So, while hanging out with several author ladies in Arizona, I decided to cunningly and coolly bring this up.


MELISSA: Any Smart Chick author of the past is always welcome.

SARAH: Can–can I come?

MELISSA: Of course you can-

SARAH: *casually backflips into a pool to escape any awkwardness*

MELISSA: Is she dead?

ROSEMARY CLEMENT-MOORE: I think she might have hit her head.

MELISSA: I think she drowned.

ROSEMARY: O God what will we tell her mother.

SARAH: What’s up, my homies?

MELISSA: Of course you can come on the tour! That’s what I meant! You’re invited! But please don’t do that again.

SARAH: Do what? Why do you all look so upset?


On one of the memorable Smart Chicks tour stops, Charles de Lint, who is a Fancy Person who brought modern urban fantasy to the masses and other fancy things, was there.


Also, there was a very large, carved desk. Now, when I am doing an event, I like to move about. Other writers, they are very fascinating people, they have a lot of compelling stuff to say, they are awesome no matter where they are, but I like to be moving around a bit. Maybe doing actions. Dances. Mimes. I think you see where I’m going here.


Later he and Holly Black were somewhere, hanging out. I don’t know where fancy people hang out. Let us say they were in Fancylandia.


HOLLY: I think you just met Sarah?

CHARLES DE LINT: No, I don’t think so.

CHARLES DE LINT: Let me tell you who I DID MEET! A crazy lady who climbed over this huge desk in a floofy skirt and high heels. She went right over it, Holly, like a squirrel on stilts!

HOLLY: … Oh you met Sarah, all right.


MELISSA: It’s always fun to have you at events, Sarah.

SARAH: *genuinely touched*

AUDIENCE: What is Melissa’s Carnival of Souls about?

SARAH: Oh, oh I’ll do an impression!

WRITERS: Oh boy she’s rolling around on the floor.

AUDIENCE: She’s stolen a child! Call the police, she stole a child!

MELISSA: I mean it’s always such an interesting experience.


Possibly our moment of deepest shame was shared by all my fellow writers save one.


AUDIENCE MEMBER: Who’s your favourite member of One Direction?

KELLEY ARMSTRONG: Is that a band?

MELISSA MARR: Are there boys in it?

ROSEMARY CLEMENT-MOORE: I think so but I don’t know their names.

SARAH: Guys, I’m pretty sure they’re fictional, I’m pretty sure they’re on Glee.

MEL DE LA CRUZ: Oh my God. I apologise for them. I apologise for everything. HARRY STYLES, and what is WRONG with you people?

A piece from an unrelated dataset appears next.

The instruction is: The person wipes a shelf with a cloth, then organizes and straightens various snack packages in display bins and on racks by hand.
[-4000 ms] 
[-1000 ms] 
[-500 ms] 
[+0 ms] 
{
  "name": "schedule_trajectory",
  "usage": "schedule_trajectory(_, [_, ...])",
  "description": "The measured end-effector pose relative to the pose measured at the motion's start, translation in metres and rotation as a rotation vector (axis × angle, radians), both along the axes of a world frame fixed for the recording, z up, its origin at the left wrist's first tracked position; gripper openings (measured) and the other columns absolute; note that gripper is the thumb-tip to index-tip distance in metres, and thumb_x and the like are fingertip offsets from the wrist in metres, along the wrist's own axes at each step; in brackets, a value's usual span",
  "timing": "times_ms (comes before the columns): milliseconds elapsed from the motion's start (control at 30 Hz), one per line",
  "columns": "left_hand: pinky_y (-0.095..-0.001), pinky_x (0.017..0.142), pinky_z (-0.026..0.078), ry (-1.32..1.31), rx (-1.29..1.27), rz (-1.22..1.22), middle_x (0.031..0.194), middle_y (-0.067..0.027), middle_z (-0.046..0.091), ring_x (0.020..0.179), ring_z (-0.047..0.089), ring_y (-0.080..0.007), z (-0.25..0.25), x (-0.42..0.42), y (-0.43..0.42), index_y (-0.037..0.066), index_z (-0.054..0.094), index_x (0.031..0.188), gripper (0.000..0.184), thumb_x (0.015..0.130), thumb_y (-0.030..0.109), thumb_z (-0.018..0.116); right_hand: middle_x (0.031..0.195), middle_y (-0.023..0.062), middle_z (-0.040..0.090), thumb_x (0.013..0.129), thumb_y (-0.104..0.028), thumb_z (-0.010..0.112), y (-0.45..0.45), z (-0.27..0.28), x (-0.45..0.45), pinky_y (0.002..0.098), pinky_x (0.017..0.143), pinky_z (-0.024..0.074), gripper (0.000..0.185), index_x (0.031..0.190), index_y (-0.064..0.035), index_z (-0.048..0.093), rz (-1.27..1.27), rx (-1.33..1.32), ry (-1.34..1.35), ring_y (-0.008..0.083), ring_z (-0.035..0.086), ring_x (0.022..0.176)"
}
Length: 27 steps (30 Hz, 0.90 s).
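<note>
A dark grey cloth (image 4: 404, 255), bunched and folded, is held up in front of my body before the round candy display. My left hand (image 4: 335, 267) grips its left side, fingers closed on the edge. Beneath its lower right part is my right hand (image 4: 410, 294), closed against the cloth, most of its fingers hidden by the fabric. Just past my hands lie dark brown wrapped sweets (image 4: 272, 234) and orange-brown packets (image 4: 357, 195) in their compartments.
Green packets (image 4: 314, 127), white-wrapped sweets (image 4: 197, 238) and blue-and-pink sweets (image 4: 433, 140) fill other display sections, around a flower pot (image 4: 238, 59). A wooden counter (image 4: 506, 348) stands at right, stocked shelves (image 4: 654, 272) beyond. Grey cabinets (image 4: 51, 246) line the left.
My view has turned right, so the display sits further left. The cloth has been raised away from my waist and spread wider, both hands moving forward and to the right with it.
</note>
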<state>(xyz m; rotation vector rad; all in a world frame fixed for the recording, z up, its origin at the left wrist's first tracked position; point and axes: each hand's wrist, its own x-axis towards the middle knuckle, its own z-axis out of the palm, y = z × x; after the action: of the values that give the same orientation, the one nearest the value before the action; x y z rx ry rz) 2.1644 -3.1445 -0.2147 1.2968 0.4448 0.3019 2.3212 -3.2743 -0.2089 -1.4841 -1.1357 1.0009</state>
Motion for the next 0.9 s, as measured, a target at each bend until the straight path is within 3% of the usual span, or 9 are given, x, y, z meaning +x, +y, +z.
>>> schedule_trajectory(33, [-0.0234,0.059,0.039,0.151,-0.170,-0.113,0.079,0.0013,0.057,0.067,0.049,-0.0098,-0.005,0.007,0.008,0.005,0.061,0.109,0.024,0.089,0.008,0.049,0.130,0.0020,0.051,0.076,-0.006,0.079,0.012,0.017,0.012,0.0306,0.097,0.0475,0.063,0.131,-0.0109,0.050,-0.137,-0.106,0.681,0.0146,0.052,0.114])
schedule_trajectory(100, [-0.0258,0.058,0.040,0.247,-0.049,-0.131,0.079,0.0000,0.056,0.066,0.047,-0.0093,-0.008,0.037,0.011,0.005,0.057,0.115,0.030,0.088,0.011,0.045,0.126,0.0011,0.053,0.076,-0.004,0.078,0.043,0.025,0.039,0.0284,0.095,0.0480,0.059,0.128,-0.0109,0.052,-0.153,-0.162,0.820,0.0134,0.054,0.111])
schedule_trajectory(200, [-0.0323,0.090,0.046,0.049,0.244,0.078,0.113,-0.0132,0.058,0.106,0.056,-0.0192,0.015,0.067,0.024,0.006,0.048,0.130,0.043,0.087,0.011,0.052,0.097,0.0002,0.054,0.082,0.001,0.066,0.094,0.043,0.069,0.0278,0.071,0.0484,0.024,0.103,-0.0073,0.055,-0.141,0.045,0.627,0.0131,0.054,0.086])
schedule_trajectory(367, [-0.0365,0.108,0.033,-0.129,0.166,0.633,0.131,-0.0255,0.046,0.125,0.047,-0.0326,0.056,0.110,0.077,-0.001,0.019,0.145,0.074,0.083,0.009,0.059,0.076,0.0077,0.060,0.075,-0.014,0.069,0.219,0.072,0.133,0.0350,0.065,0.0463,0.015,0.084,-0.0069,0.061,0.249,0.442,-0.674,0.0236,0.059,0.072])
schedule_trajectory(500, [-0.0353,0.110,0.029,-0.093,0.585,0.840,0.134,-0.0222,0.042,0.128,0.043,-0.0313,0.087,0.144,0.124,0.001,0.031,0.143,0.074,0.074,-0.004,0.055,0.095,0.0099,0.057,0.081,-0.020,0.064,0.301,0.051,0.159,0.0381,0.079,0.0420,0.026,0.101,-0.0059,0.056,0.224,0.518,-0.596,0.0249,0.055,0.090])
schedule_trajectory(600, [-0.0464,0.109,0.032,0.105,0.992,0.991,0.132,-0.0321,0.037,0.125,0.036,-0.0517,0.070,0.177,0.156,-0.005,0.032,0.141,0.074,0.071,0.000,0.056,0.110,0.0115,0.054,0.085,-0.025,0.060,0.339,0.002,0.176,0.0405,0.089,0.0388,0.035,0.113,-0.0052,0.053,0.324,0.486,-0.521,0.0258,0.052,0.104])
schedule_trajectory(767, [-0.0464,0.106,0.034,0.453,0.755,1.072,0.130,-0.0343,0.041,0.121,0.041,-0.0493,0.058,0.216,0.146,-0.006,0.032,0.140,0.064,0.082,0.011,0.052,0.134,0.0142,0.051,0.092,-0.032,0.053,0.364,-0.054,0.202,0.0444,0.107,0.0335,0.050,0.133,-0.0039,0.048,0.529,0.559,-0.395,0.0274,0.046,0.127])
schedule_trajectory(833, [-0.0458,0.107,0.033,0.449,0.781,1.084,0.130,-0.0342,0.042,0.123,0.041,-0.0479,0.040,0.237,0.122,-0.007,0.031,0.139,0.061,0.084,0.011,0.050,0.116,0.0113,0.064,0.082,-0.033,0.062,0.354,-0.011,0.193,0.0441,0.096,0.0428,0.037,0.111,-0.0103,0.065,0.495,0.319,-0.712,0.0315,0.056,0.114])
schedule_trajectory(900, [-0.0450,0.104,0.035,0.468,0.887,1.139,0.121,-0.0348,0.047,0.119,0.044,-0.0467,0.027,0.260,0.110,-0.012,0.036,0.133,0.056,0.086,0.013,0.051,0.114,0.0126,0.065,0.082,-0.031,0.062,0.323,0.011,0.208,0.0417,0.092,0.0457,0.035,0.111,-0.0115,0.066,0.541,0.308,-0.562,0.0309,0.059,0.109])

When my little brother heard about this, he was deeply shocked at my ignorance. I have now been taught all about One Direction.


THE AUSTIN TEEN BOOK FESTIVAL


I was super honoured to be invited to the Austin Teen Book Festival, and to be appointed moderator for two very fancy panels!


Now, a moderator is someone chosen to run the discussion for a group of writers. Keep them in line, as it were. I took this duty very seriously.


RAE CARSON: She’s standing on a chair and giving commands. What should we do?!

LIBBA BRAY: I’m going to hold that chair. (Always kind, Libba.)

LEIGH BARDUGO: She’s strangling Margi Stohl. I don’t understand and I have to understand because I don’t want to be strangled!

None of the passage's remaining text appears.